Чтобы был — сын. Продолжение тебя…
Гвидонов, не поверил.
— Не знаю, получится ли насчет лягушек, которые мы обещали… — начал он.
— При чем здесь лягушки, — сказала Мэри. — Я уезжаю домой. При первой возможности. Рожать, — буду дома… Я хочу воспитывать ребенка одна.
— Рожать? — переспросил Гвидонов.
Он никак не мог понять, о чем она. О чем — говорит.
— Как знаешь, — сказала Мэри и повесила трубку.
Последний лягушатник, как ни в чем не бывало, сидел рядом с профессором.

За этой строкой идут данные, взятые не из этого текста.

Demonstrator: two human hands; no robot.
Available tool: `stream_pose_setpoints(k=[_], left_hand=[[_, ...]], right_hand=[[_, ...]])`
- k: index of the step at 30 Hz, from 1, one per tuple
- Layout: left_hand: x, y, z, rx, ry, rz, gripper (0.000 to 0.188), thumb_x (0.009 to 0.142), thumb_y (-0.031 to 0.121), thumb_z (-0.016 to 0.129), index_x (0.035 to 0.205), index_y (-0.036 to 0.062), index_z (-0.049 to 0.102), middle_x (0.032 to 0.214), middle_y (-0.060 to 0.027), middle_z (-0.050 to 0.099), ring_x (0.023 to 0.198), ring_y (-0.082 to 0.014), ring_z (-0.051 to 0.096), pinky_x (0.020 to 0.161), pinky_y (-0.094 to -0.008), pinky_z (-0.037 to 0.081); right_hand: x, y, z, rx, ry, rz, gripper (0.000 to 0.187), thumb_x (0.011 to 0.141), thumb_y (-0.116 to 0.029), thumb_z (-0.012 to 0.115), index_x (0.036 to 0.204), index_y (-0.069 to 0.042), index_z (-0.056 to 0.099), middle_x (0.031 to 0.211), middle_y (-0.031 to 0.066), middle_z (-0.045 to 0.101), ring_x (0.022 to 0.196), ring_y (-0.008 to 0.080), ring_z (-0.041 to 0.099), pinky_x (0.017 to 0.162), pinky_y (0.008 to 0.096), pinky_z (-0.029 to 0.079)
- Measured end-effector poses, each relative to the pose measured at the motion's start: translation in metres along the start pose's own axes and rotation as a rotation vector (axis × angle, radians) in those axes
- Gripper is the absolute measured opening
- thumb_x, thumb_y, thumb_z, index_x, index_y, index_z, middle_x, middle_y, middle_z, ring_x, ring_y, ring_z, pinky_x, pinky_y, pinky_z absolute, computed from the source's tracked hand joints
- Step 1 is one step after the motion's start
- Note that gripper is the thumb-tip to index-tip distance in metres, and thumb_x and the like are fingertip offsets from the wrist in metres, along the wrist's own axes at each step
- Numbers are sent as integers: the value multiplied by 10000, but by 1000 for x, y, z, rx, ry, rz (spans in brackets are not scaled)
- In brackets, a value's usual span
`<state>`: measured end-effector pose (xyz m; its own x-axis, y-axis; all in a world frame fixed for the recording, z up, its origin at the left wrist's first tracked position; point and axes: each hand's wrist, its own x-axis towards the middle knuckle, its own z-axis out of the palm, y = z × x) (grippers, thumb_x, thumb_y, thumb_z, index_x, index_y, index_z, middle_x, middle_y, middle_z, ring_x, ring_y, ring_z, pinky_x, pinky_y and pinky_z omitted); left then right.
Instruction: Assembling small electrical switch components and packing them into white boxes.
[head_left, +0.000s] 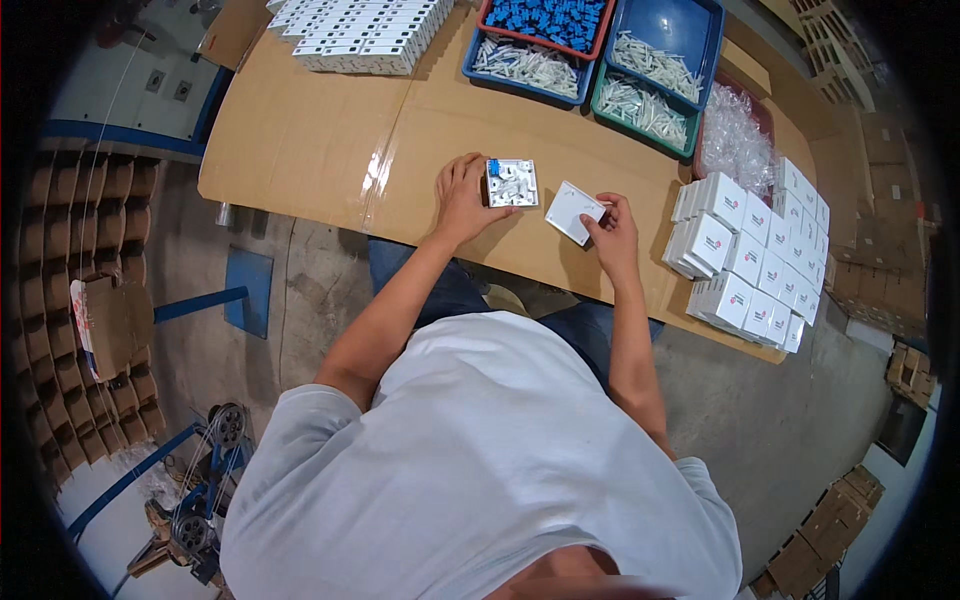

Они прослушали отдаленную канонаду от начала до конца, и теперь пребывали в некоторой робости. Так что откровенно обрадовались, когда увидели выходящего к ним Гвидонова, да еще и с бойцами.
Никуда не прогулялись, — а уже шесть трупов.
Третий дернулся было пристрелить последнего лягушатника, — но без команды не решился, посмотрел все-таки вопросительно на Гвидонова. Тот отрицательно покачал головой.
— Извини, — сказал Гвидонов, — мы тебя свяжем. На всякий случай.
Тот пребывал в полном недоумении.
Так же, как и профессор.
— Что у вас произошло? — спросил он. — Где остальные?
— Остальные погибли, — сказал Гвидонов.
— Как это погибли? — не понял профессор.
— Самым обыкновенным образом, — ответил ему Гвидонов.
Некая пелена выветрилась из головы, прошло действие яда, дурманящие растительные испарения сошли на нет…
Что-то снилось. Такой был страшный и непонятный сон. Со стрельбой, взрывами гранат и монстрами, взиравшими на него из-за деревьев. У которых огромные глаза, кровавые пасти, и по три ряда белых начищенный зубов. Только что это он видел сам, — кому угодно под какой угодно присягой мог подтвердить, что так оно и было. И не могло быть иначе. Потому что так оно и бывает.
Но сон прошел. И стал отдаляться. Навсегда.
Что-то уже забылось. Картинки его стали смутны и неотчетливы… Уже не вспомнить, сколько было чудовищ, и были ли они. Началась ли стрельба, гибли ли люди, — на самом ли деле все это было.
Гвидонов тряхнул головой. Он не хотел вспоминать этот сон.
— Дай телефон, — сказал он Петьке.
Тот протянул ему аппарат.
Гвидонов набрал номер. Мэри включилась сразу.
— Тебе скучно, — сказал Гвидонов. — Я понимаю… Ты мне наговорила столько гадостей от скуки.
— Я тебе не нужна, — грустно сказала Мэри.
— Хорошо, — сказал Гвидонов, — нам нужно поговорить… Ты мне нужна. Но нам нужно поговорить. Я — работаю. Ты понимаешь?.. Я так устроен.
— Да, — сказала она.
— Я скоро приеду. И мы поговорим, — сказал Гвидонов. — Хорошо?
— Хорошо, — ровно сказала она…
Этот грех он с души снял, это неправильное действие, эту ошибку.